Giuli l’Oscuro (corriere.it)

di Massimo Gramellini

Il caffè

«Di fronte a un cambiamento di paradigma — la quarta rivoluzione epocale, delineante un’ontologia intonata alla rivoluzione permanente dell’infosfera globale — il rischio che si corre è duplice e speculare. L’entusiasmo passivo, che rimuove i pericoli della iper-tecnologizzazione e, per converso, l’apocalittismo difensivo, che rimpiange un’immagine del mondo trascorsa, impugnando un’ideologia della crisi che si percepisce come processo alla tecnica e al futuro, intese come una minaccia.
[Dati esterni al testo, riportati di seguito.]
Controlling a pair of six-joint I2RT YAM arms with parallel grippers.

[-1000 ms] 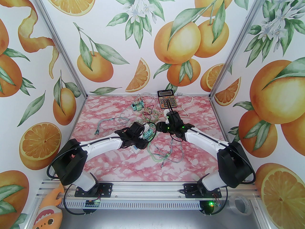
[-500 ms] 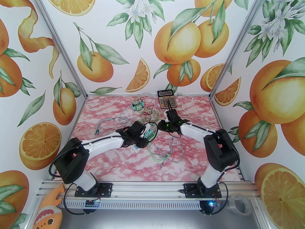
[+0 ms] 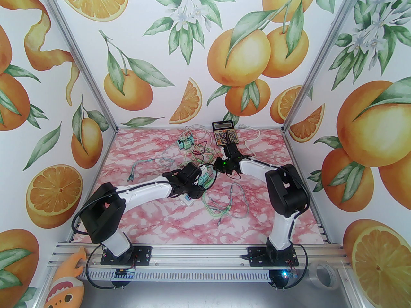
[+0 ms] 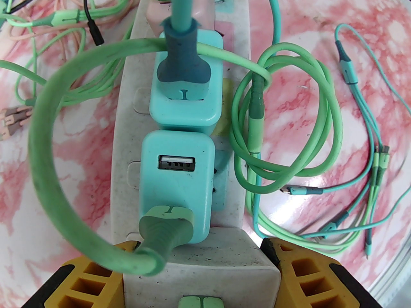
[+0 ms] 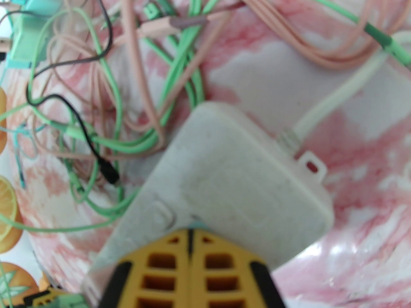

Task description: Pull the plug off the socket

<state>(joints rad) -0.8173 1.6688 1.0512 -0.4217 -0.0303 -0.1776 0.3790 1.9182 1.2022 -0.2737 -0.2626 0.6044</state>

Siamo dunque precipitati nell’epoca delle passioni tristi?».

Di sicuro in quella dell’incomunicabilità, se il nuovo ministro della Cultura decide di presentarsi a una platea scelta di deputati e senatori con un testo che aspetta ancora uno studioso di lingue sumeriche, o un elettricista, in grado di illuminarlo. Azzardo volesse dire che le nuove tecnologie non vanno né esaltate né demonizzate. Ma allora perché non l’ha detto?

Le ipotesi sono tre. La prima è che Giuli sia un buontempone e abbia pronunciato quei paroloni al puro scopo di godersi le facce dei parlamentari, per alcuni dei quali già «aò, li mortacci» rappresenta un pensiero complesso. La seconda è che sia il classico intellettuale italiano — di destra o di sinistra, in questo non ci sono differenze — incapace di distinguere profondità e oscurità.

La terza ipotesi è che Giuli sia un genio e abbia scoperto il modo per scansare le gaffe in cui il suo predecessore era maestro.

Come si fa a capire quando uno dice una sciocchezza, se non si capisce un tubo di quello che ha detto?